Structure prediction methods can, of course, be extended to other areas of structural science notably nano-particle structures where recent illustrations include the work of Escatllar et al. (2019) using GA methods coupled with DFT refinement, which predicted the structures of magnesium silicate nano-particles of relevance to the study of the chemistry of cosmic dust grains.

The field continues to benefit from methodological developments. A major limitation of most methods used for CSP is the lack of information that they provide about the global structure of the lattice energy landscape: the pathways and energy barriers between predicted structures, and how structures group into superbasins. A recent article by Yang & Day (2022) analysing energy landscapes of molecular crystals applied a Monte Carlo approach to approximate energy barriers between crystal structures of known polymorphic molecules, showing how the results help understand the kinetic stability of high-energy structures.

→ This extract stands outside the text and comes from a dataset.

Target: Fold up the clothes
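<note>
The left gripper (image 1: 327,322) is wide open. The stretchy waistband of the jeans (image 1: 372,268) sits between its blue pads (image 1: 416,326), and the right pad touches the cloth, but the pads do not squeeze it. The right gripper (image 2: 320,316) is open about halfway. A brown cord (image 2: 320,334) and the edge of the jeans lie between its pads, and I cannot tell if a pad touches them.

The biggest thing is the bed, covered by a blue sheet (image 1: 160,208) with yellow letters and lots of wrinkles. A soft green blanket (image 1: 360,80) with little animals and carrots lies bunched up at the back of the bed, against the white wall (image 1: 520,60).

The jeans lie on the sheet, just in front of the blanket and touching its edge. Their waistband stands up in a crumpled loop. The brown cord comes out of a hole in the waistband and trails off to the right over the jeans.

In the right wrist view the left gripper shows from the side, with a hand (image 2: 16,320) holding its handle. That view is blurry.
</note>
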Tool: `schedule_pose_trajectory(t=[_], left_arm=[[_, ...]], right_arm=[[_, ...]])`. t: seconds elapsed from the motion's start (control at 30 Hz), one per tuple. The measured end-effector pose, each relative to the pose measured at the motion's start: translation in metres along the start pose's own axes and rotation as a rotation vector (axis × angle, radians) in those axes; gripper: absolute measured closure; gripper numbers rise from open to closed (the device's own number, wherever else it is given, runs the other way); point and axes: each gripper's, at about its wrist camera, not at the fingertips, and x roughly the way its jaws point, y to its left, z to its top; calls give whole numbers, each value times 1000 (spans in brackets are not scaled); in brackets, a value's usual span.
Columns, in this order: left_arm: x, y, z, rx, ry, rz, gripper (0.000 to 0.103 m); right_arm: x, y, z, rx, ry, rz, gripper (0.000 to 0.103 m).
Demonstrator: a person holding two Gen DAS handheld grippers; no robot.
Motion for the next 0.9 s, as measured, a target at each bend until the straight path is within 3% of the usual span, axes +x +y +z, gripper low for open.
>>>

Another interesting technical development is reported by Dickson et al. (2022) who examined systems with variable composition and were able to implement variable compositions within the runs while searching a space of compositions.

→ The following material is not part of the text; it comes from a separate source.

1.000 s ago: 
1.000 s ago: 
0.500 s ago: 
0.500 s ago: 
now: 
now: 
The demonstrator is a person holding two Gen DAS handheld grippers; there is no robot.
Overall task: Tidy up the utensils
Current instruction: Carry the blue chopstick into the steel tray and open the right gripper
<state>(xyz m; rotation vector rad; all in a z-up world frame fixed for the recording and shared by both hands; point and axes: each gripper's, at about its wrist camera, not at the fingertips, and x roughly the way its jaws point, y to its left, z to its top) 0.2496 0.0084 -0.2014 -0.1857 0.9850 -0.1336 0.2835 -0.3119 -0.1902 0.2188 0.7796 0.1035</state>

A further fascinating recent development is the work of Price & Price (2022), which offers insight into the sensitivity of organic crystal packing to the substituents, based on an analysis of 232 crystal structures of `chalcones' with only one small substituent on each phenyl ring. Although most of each molecule was the (chalcone) molecular scaffold, remarkably there were over 170 different packings. The only large isostructural group was of 15 molecules with all substituents, mainly halogens, in the para position. How can such structural diversity be compatible with the molecules all having the same chalcone scaffold? This diversity is closely mirrored by the structures generated by a crystal structure prediction study of the unsubstituted chalcone. Hence the packing is dominated by the core, but since this has a wide variety of packings of similar stability, the packing changes required by the substituents produce a wide range of observed structures. There is little evidence for any crystal engineering principle of preferred chalcone scaffold packing beyond close packing of the specific molecule.

Some of the most important recent developments in the field relate to the application of machine learning (ML) techniques. ML can be used to reduce the computational cost associated with energy evaluations by using energies calculated from e.g. DFT as training sets to enable ML calculations of energies as a function of geometry: essentially ML potentials. More ambitiously ML can be used in direct structure prediction by using known structural databases as a training set as in the work of Ryan et al. (2018). The use of these methods will continue to grow, and they will be increasingly used together with the simulation methods discussed above. Another possible development will be the increased use of potential-based methods in energy evaluations, including, of course, ML potentials, but also high-quality `classical' potentials based on analytical functions. There remain, of course, many challenges including modelling of disorder where there is a recent intriguing contribution from Dittrich (2021) who discusses the inclusion of restraints from theory in disorder refinement.

Over thirty years after the Maddox challenge, structure prediction is an exciting and rapidly developing field. IUCrJ welcomes articles in this and related areas.